THE PROBLEM:
Reproduce every line of the material, exactly as given.

MATERIAL PROVIDED:
____________

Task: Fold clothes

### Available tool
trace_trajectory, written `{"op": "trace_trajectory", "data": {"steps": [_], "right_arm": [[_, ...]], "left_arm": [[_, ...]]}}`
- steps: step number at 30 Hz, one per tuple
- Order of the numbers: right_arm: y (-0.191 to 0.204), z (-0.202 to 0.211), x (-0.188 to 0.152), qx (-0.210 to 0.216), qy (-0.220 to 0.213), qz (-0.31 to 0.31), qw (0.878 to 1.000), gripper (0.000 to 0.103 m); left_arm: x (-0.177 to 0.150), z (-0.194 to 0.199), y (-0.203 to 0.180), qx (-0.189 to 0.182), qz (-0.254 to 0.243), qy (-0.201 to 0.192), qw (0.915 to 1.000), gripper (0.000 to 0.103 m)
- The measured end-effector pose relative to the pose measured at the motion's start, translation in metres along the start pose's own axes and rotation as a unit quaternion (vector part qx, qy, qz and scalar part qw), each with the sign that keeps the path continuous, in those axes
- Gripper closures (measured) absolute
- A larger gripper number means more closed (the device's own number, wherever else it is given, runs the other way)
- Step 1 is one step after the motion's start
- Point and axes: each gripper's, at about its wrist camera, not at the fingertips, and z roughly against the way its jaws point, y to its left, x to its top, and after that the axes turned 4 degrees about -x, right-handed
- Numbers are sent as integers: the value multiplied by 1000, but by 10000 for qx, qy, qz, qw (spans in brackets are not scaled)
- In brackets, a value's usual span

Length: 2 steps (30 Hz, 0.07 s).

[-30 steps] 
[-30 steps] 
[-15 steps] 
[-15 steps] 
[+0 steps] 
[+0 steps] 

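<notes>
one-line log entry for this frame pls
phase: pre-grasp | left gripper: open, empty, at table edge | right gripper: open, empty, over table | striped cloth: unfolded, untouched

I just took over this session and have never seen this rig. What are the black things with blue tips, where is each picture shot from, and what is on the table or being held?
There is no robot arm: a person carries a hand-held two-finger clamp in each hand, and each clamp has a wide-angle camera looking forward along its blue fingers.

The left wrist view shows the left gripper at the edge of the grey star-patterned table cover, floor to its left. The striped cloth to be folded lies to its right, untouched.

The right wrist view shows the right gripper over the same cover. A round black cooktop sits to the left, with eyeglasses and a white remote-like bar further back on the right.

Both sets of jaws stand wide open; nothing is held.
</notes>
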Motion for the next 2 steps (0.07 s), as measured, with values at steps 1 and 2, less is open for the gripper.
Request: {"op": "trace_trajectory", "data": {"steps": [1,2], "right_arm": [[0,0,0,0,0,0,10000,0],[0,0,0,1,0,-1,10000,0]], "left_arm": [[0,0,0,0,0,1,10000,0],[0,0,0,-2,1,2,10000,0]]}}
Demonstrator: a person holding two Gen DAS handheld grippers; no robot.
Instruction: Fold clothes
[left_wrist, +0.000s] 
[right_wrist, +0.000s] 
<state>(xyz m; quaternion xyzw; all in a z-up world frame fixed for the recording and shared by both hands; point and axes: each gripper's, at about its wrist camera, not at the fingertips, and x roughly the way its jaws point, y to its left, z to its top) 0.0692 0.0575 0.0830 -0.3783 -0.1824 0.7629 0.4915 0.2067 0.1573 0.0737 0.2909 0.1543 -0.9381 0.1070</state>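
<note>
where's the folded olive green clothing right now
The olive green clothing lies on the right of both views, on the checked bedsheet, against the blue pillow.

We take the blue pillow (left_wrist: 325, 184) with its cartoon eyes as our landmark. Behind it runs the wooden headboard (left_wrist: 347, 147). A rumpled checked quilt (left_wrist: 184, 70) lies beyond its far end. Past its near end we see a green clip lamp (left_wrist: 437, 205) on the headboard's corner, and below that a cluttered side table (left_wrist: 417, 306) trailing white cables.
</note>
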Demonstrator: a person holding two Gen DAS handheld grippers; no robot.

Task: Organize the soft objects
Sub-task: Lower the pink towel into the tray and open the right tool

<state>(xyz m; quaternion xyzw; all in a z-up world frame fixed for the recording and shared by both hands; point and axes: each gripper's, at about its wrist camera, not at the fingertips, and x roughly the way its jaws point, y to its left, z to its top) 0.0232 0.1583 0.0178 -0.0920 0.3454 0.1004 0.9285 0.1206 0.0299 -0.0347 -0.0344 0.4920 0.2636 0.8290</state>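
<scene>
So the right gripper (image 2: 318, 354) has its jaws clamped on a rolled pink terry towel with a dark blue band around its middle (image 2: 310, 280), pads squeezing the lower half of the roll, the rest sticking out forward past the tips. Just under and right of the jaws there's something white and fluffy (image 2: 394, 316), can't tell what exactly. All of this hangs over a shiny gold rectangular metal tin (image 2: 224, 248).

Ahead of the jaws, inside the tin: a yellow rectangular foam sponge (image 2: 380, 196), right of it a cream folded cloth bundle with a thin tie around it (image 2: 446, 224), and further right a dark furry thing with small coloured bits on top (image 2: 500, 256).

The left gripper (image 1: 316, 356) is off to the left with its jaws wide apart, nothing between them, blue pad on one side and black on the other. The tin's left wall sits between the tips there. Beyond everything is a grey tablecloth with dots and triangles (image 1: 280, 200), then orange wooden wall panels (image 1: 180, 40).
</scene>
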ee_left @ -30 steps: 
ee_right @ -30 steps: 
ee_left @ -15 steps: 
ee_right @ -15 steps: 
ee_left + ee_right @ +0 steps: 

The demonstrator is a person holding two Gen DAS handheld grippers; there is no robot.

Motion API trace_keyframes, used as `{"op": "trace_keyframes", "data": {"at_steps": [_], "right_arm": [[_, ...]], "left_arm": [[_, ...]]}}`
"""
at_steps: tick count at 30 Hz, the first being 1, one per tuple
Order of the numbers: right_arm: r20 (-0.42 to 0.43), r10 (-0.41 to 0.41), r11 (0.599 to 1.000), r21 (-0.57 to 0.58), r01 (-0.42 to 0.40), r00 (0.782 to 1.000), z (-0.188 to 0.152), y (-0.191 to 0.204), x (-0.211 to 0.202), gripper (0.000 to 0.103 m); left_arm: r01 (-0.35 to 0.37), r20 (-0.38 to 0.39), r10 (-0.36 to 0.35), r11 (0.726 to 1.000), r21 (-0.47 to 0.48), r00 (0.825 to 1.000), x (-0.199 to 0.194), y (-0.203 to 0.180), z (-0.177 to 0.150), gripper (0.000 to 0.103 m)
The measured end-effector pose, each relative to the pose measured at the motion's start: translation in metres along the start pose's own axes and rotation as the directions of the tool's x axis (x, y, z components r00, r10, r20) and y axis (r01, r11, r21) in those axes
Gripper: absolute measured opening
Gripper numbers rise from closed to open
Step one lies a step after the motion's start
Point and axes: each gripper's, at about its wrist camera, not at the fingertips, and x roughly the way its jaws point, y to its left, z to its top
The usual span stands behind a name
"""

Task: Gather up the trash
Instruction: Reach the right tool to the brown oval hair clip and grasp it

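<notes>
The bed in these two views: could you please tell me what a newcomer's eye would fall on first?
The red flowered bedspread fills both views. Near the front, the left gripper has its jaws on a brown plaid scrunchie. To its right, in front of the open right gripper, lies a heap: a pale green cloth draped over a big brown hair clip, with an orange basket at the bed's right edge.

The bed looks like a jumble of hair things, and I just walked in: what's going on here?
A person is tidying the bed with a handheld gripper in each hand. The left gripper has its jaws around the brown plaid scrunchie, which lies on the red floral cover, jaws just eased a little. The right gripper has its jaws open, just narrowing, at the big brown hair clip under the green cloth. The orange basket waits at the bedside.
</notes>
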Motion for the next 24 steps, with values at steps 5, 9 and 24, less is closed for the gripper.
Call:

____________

RESULT OF THIS EXERCISE:
Task: Fold clothes

### Available tool
trace_trajectory, written `{"op": "trace_trajectory", "data": {"steps": [_], "right_arm": [[_, ...]], "left_arm": [[_, ...]]}}`
- steps: step number at 30 Hz, one per tuple
- Order of the numbers: right_arm: y (-0.191 to 0.204), z (-0.202 to 0.211), x (-0.188 to 0.152), qx (-0.210 to 0.216), qy (-0.220 to 0.213), qz (-0.31 to 0.31), qw (0.878 to 1.000), gripper (0.000 to 0.103 m); left_arm: x (-0.177 to 0.150), z (-0.194 to 0.199), y (-0.203 to 0.180), qx (-0.189 to 0.182), qz (-0.254 to 0.243), qy (-0.201 to 0.192), qw (0.915 to 1.000), gripper (0.000 to 0.103 m)
- The measured end-effector pose relative to the pose measured at the motion's start, translation in metres along the start pose's own axes and rotation as a unit quaternion (vector part qx, qy, qz and scalar part qw), each with the sign that keeps the path continuous, in those axes
- Gripper closures (measured) absolute
- A larger gripper number means more closed (the device's own number, wherever else it is given, runs the other way)
- Step 1 is one step after the motion's start
- Point and axes: each gripper's, at about its wrist camera, not at the fingertips, and z roughly against the way its jaws point, y to its left, x to its top, and after that the axes turned 4 degrees about -x, right-handed
- Numbers are sent as integers: the value multiplied by 1000, but by 10000 for qx, qy, qz, qw (spans in brackets are not scaled)
- In brackets, a value's usual span

Length: 2 steps (30 Hz, 0.07 s).

[-30 steps] 
[-30 steps] 
[-15 steps] 
[-15 steps] 
[+0 steps] 
[+0 steps] 

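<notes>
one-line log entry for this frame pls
phase: pre-grasp | left gripper: open, empty, at table edge | right gripper: open, empty, over table | striped cloth: unfolded, untouched

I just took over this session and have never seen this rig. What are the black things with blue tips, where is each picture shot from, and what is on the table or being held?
There is no robot arm: a person carries a hand-held two-finger clamp in each hand, and each clamp has a wide-angle camera looking forward along its blue fingers.

The left wrist view shows the left gripper at the edge of the grey star-patterned table cover, floor to its left. The striped cloth to be folded lies to its right, untouched.

The right wrist view shows the right gripper over the same cover. A round black cooktop sits to the left, with eyeglasses and a white remote-like bar further back on the right.

Both sets of jaws stand wide open; nothing is held.
</notes>
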Motion for the next 2 steps (0.07 s), as measured, with values at steps 1 and 2, less is open for the gripper.
Request: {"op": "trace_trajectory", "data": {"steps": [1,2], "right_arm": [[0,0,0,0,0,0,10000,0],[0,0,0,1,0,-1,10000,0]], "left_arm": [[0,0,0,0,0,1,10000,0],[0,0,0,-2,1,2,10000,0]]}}
Demonstrator: a person holding two Gen DAS handheld grippers; no robot.
Instruction: Fold clothes
[left_wrist, +0.000s] 
[right_wrist, +0.000s] 
<state>(xyz m; quaternion xyzw; all in a z-up world frame fixed for the recording and shared by both hands; point and axes: each gripper's, at about its wrist camera, not at the fingertips, and x roughly the way its jaws point, y to its left, z to its top) 0.0692 0.0575 0.0830 -0.3783 -0.1824 0.7629 0.4915 0.2067 0.1573 0.0737 0.2909 0.1543 -0.9381 0.1070</state>
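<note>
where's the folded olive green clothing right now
The olive green clothing lies on the right of both views, on the checked bedsheet, against the blue pillow.

We take the blue pillow (left_wrist: 325, 184) with its cartoon eyes as our landmark. Behind it runs the wooden headboard (left_wrist: 347, 147). A rumpled checked quilt (left_wrist: 184, 70) lies beyond its far end. Past its near end we see a green clip lamp (left_wrist: 437, 205) on the headboard's corner, and below that a cluttered side table (left_wrist: 417, 306) trailing white cables.
</note>
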Demonstrator: a person holding two Gen DAS handheld grippers; no robot.

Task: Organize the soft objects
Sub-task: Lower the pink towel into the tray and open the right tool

<state>(xyz m; quaternion xyzw; all in a z-up world frame fixed for the recording and shared by both hands; point and axes: each gripper's, at about its wrist camera, not at the fingertips, and x roughly the way its jaws point, y to its left, z to its top) 0.0232 0.1583 0.0178 -0.0920 0.3454 0.1004 0.9285 0.1206 0.0299 -0.0347 -0.0344 0.4920 0.2636 0.8290</state>
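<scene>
So the right gripper (image 2: 318, 354) has its jaws clamped on a rolled pink terry towel with a dark blue band around its middle (image 2: 310, 280), pads squeezing the lower half of the roll, the rest sticking out forward past the tips. Just under and right of the jaws there's something white and fluffy (image 2: 394, 316), can't tell what exactly. All of this hangs over a shiny gold rectangular metal tin (image 2: 224, 248).

Ahead of the jaws, inside the tin: a yellow rectangular foam sponge (image 2: 380, 196), right of it a cream folded cloth bundle with a thin tie around it (image 2: 446, 224), and further right a dark furry thing with small coloured bits on top (image 2: 500, 256).

The left gripper (image 1: 316, 356) is off to the left with its jaws wide apart, nothing between them, blue pad on one side and black on the other. The tin's left wall sits between the tips there. Beyond everything is a grey tablecloth with dots and triangles (image 1: 280, 200), then orange wooden wall panels (image 1: 180, 40).
</scene>
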ee_left @ -30 steps: 
ee_right @ -30 steps: 
ee_left @ -15 steps: 
ee_right @ -15 steps: 
ee_left + ee_right @ +0 steps: 

The demonstrator is a person holding two Gen DAS handheld grippers; there is no robot.

Motion API trace_keyframes, used as `{"op": "trace_keyframes", "data": {"at_steps": [_], "right_arm": [[_, ...]], "left_arm": [[_, ...]]}}`
"""
at_steps: tick count at 30 Hz, the first being 1, one per tuple
Order of the numbers: right_arm: r20 (-0.42 to 0.43), r10 (-0.41 to 0.41), r11 (0.599 to 1.000), r21 (-0.57 to 0.58), r01 (-0.42 to 0.40), r00 (0.782 to 1.000), z (-0.188 to 0.152), y (-0.191 to 0.204), x (-0.211 to 0.202), gripper (0.000 to 0.103 m); left_arm: r01 (-0.35 to 0.37), r20 (-0.38 to 0.39), r10 (-0.36 to 0.35), r11 (0.726 to 1.000), r21 (-0.47 to 0.48), r00 (0.825 to 1.000), x (-0.199 to 0.194), y (-0.203 to 0.180), z (-0.177 to 0.150), gripper (0.000 to 0.103 m)
The measured end-effector pose, each relative to the pose measured at the motion's start: translation in metres along the start pose's own axes and rotation as the directions of the tool's x axis (x, y, z components r00, r10, r20) and y axis (r01, r11, r21) in those axes
Gripper: absolute measured opening
Gripper numbers rise from closed to open
Step one lies a step after the motion's start
Point and axes: each gripper's, at about its wrist camera, not at the fingertips, and x roughly the way its jaws point, y to its left, z to its top
The usual span stands behind a name
"""

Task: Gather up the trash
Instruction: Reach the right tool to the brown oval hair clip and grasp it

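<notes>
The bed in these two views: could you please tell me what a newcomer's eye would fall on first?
The red flowered bedspread fills both views. Near the front, the left gripper has its jaws on a brown plaid scrunchie. To its right, in front of the open right gripper, lies a heap: a pale green cloth draped over a big brown hair clip, with an orange basket at the bed's right edge.

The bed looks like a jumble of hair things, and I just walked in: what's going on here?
A person is tidying the bed with a handheld gripper in each hand. The left gripper has its jaws around the brown plaid scrunchie, which lies on the red floral cover, jaws just eased a little. The right gripper has its jaws open, just narrowing, at the big brown hair clip under the green cloth. The orange basket waits at the bedside.
</notes>
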Motion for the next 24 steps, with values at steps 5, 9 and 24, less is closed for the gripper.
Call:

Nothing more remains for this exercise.